To do: Pictures stay out of the copy; set down each line of the listing below exactly.
Top of Data extract
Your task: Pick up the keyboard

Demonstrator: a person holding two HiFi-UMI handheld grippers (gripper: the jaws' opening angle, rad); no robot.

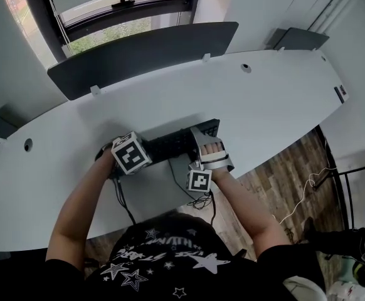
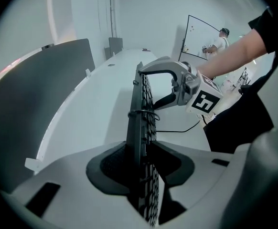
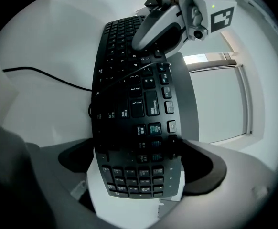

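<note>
A black plastic keyboard (image 1: 170, 146) with a gently curved, wave-shaped key layout sits near the front edge of a long, smooth white tabletop (image 1: 264, 99) with rounded ends; no view shows whether it is clear of the surface. The left gripper (image 2: 141, 163) pinches its left end: in the left gripper view the keyboard stands thin and edge-on between the two dark, ribbed pads, which press on its flat back and on its keyed face. The right gripper (image 3: 134, 163) clamps the right end, its dark pads bearing on the two long edges beside the number pad, so that the rows of square matte keys with small white legends face that camera. Both grippers have pale grey, curved moulded shells, and each carries a white cube (image 1: 131, 152) printed with black square markers. A thin black cable (image 3: 43, 76) trails from the keyboard across the tabletop. Along the far edge of the tabletop stands a flat dark grey divider panel (image 1: 145, 58) with rounded corners, and beyond it a dark-framed window (image 1: 126, 11). The floor (image 1: 289, 168) on the right is wood-grain planking.
</note>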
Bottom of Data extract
Result of the task:
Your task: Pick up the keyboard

Demonstrator: a person holding two HiFi-UMI handheld grippers (gripper: the jaws' opening angle, rad); no robot.


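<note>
A black plastic keyboard (image 1: 170, 146) with a gently curved, wave-shaped key layout sits near the front edge of a long, smooth white tabletop (image 1: 264, 99) with rounded ends; no view shows whether it is clear of the surface. The left gripper (image 2: 141, 163) pinches its left end: in the left gripper view the keyboard stands thin and edge-on between the two dark, ribbed pads, which press on its flat back and on its keyed face. The right gripper (image 3: 134, 163) clamps the right end, its dark pads bearing on the two long edges beside the number pad, so that the rows of square matte keys with small white legends face that camera. Both grippers have pale grey, curved moulded shells, and each carries a white cube (image 1: 131, 152) printed with black square markers. A thin black cable (image 3: 43, 76) trails from the keyboard across the tabletop. Along the far edge of the tabletop stands a flat dark grey divider panel (image 1: 145, 58) with rounded corners, and beyond it a dark-framed window (image 1: 126, 11). The floor (image 1: 289, 168) on the right is wood-grain planking.
</note>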

The exercise has been finished.